In [None]:
# inspired by https://github.com/lukas/ml-class/blob/master/videos/text-gen/char-gen.py
# but with binary encoding of characters
import keras
import tensorflow as tf
from keras.models import Sequential
from keras.layers import Dense, Activation, Dropout
from keras.layers import LSTM, SimpleRNN, GRU
from keras.optimizers import RMSprop
from keras.utils.data_utils import get_file
from keras.preprocessing.sequence import pad_sequences
from keras.utils import to_categorical
import numpy as np
import pandas as pd
import random
import sys
import io
import math
import matplotlib.pyplot as plt

In [None]:
config = {}

config['batch_size'] = 256
config['file'] = 'english_names.csv'
# length of window of tokens preceding predicted token
config['maxlen'] = 3
config['epochs'] = 250

In [None]:
def sequences_prepared_data(sequence_list):
    max_tokens = max(map(len, sequence_list))
    sequences_tokens_np = pad_sequences(sequence_list, maxlen=max_tokens, dtype=object, padding='post', value='')
    tokens_vocab = list(np.unique(sequences_tokens_np))
    tokens_to_idx = {token:idx for idx, token in enumerate(tokens_vocab)}
    idx_to_tokens = {idx:token for idx, token in enumerate(tokens_vocab)}
    
    return {
        # number of unique tokens
        'vocab_size': len(tokens_vocab),
        # maximum length of sequence
        'max_tokens': max_tokens,
        # sequences splited into separate tokens as numpy array
        'sequences_tokens_np': sequences_tokens_np,
        # list of tokens present in corpus
        'tokens_vocab': tokens_vocab,
        # mapping of tokens to integer identifiers
        'tokens_to_idx': tokens_to_idx,
        # mapping of integer identifiers to tokens
        'idx_to_tokens': idx_to_tokens
    }

# encodes sequences of tokens to their integer identifiers using the mapping
def encode_tokens_to_idx(sequences_tokens_np, tokens_to_idx):
    return np.vectorize(tokens_to_idx.get)(sequences_tokens_np)

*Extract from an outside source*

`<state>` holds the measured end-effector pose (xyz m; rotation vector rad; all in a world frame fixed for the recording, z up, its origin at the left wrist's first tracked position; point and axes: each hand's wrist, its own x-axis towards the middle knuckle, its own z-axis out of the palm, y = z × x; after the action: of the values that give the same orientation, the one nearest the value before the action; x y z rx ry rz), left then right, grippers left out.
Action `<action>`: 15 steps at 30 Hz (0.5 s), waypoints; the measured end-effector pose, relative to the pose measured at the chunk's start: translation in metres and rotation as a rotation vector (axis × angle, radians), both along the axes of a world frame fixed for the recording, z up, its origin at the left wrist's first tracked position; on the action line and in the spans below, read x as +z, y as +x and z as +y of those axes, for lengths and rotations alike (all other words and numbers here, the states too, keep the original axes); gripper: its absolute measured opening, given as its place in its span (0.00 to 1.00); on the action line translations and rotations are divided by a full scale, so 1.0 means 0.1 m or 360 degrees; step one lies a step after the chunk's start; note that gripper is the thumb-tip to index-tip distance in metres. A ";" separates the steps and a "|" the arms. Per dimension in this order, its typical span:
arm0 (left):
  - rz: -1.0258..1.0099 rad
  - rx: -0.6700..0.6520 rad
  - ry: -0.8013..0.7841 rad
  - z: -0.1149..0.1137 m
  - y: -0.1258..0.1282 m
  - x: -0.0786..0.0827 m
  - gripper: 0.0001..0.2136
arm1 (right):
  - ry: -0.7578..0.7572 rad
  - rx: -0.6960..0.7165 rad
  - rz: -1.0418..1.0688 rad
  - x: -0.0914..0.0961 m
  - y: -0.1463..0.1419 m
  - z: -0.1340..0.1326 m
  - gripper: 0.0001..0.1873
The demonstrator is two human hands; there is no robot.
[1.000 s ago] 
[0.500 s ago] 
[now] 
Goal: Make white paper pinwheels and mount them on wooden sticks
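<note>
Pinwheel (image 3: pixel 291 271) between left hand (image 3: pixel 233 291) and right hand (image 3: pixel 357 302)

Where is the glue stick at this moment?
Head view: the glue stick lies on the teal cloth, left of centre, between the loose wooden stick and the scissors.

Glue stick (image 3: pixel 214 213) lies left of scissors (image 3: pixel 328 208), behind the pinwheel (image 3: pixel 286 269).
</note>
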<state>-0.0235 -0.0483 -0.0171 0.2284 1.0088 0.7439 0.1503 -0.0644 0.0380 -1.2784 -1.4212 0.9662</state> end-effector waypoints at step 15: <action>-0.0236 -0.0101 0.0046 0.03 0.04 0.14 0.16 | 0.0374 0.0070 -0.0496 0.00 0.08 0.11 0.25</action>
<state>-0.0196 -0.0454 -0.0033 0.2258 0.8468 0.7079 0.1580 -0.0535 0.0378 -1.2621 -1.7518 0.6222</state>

# encode array of integer sequences (category ids) to binaray encoding (5 = 101)
# this is an alternative to one-hot-encoding
def binary_system_encode(idx_np_array, num_bits):
    # https://stackoverflow.com/a/22227898/9123190
    return (((idx_np_array[:,:,None] & (1 << np.arange(num_bits)))) > 0).astype(int)

# reverse opeation to binary encoding. from binary encoded sequences to category indentifiers
def binary_system_decode(binary_encoded_array):
    # https://stackoverflow.com/a/15506055/9123190
    return binary_encoded_array.dot(1 << np.arange(binary_encoded_array.shape[-1]))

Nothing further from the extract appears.